On Saturday night information was given at the Police Station, that four mounted and armed bushrangers were committing the most daring depredations on the St. Kilda and Brighton road. About five o’clock in the evening, Mr and Mrs Bawtree were stopped, bailed up, and robbed, and upwards of fifteen other persons were also stopped that evening by the same gang.
The above newspaper excerpt from The Argus describes a robbery by bushrangers in Melbourne in 1852. Up to twenty people were held captive for several hours before the offenders escaped with their loot. The English artist William Strutt (1825-1915), who was living in Melbourne, transcribed the article and in his unpublished autobiography described the incident as one of the ‘most daring robberies ever attempted in Victoria’. He also detailed other acts of ‘villainy’ committed in the colony, saying ‘it is clear there were elements of disorder which needed putting down with a strong hand’. Decades later in 1887, Strutt painted a large narrative work based on the incident, Bushrangers, Victoria, Australia 1852. The painting and its preparatory sketches record Strutt’s thoughts on what was at stake if these ‘elements’ remained unchecked, while also revealing his experimentation with characterisation and composition.
The preparatory sketches for Bushrangers demonstrate the systematic and thorough approach to building pictures that Strutt learnt from his training in Paris, where he attended the École des Beaux-Arts. The French Academy promoted a hierarchy of genres in which history painting – large, dramatic canvases of narrative scenes – were considered the highest form of art. Its house style at the time was the juste milieu (middle way), a conservative compromise between the restraint and rigour of Neoclassicism and the emotional charge of Romanticism. After seven years in the academic system, Strutt emerged as a superb draughtsman and renderer of the human figure, with an ability to compose complex narrative works in the classical style.

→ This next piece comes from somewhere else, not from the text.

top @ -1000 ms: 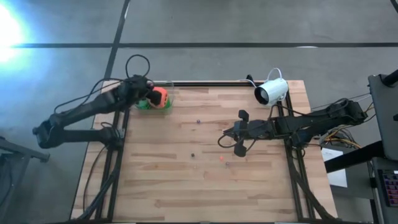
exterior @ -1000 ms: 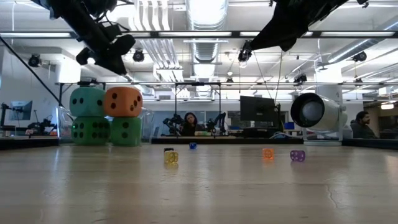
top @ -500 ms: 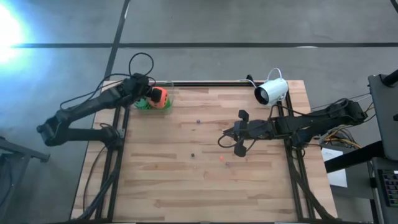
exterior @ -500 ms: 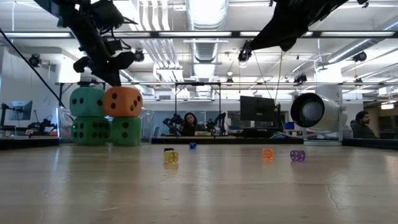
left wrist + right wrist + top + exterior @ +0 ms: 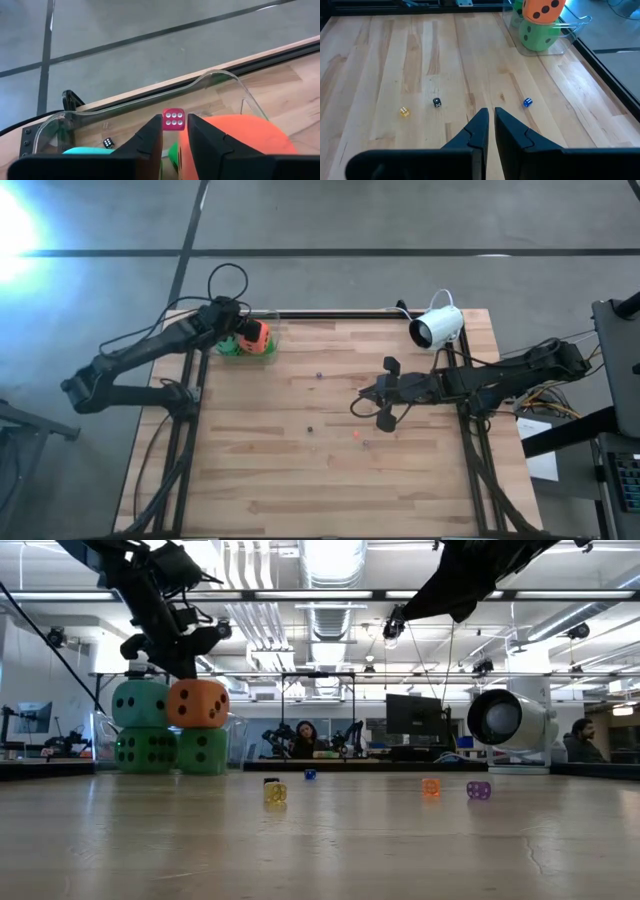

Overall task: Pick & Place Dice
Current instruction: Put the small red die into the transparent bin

After a modest start to his career, Strutt decided to ‘plunge into the unknown’, and in 1849 set out for Australia. Strutt harboured ambitions to paint large history paintings on Australian subjects, but his main line of work was portraiture. His skills as a figure painter set him apart from his colonial contemporaries and he was arguably the most accomplished portraitist working in Australia at the time. He also actively participated in the Melbourne art world and, with other denizens of
the emerging scene, reformed the Victorian Society of Fine Arts in 1856. In 1862, Strutt returned to England and never came back to the Antipodes. He continued to paint Australian subjects, producing the large narrative works which have become his most famous paintings: Black Thursday, February 6th, 1851 (1864), The burial of Burke (1911) and Bushrangers.
Strutt worked for six months on Bushrangers and his approach was methodical. He referred to his transcriptions of newspaper articles and costumes he had brought over from Australia, ‘the very ones worn by the colonists at the time’. The preparatory sketches provide valuable insight into how Strutt composed the picture. There are rapid outline sketches, which experiment with poses and compositional elements, and there are meticulous sketches of models and props where he obsessively perfects the clasp of a pair of hands or the crease in a pair of trousers. The sketches demonstrate Strutt’s talent for drawing the human figure and eye for detail. They also reveal how he experimented with narrative elements and characterisation, particularly with the central figures – the bushranger in the red shirt and Mrs Bawtree, the only woman in the painting. The other bushrangers are uncomplicated criminals, fixated on the cash, while the male victims are an inventory of colonial character types: the lawyer, the businessman, the vicar, the vagrant, the tradesman, the gambler. Mrs Bawtree is more than a type; she possibly represents, as art historian Chris McAuliffe has said, ‘the maiden Victoria … torn between the stability of good government and the perils of bad’.
The effectiveness of this reading depends in part on her proximity to the central villain, and the sketches show that Strutt played with the spatial relationship between these two figures and the characterisation of the bushranger. In one sketch, he separates them and has the bushranger point his rifle at the Bawtrees. In another, his face is slightly revealed as a handsome, mustachioed highwayman, a more attractive and seductive outlaw than his companions. However, in the final product Strutt pushed villain and victim closer together so the bushranger invades the space of Mrs Bawtree, and his face is now cast in shadow. Mrs Bawtree’s (and our) relationship with this figure is ambivalent and uncertain. It would appear at this point that the future of the young Victorian colony is in the balance. Which way will she go?
The painting and the preparatory sketches appeared in the exhibition Heroes and Villains: Strutt’s Australia which was displayed at the National Library in 2015 and will travel to the State Library of Victoria in July 2016.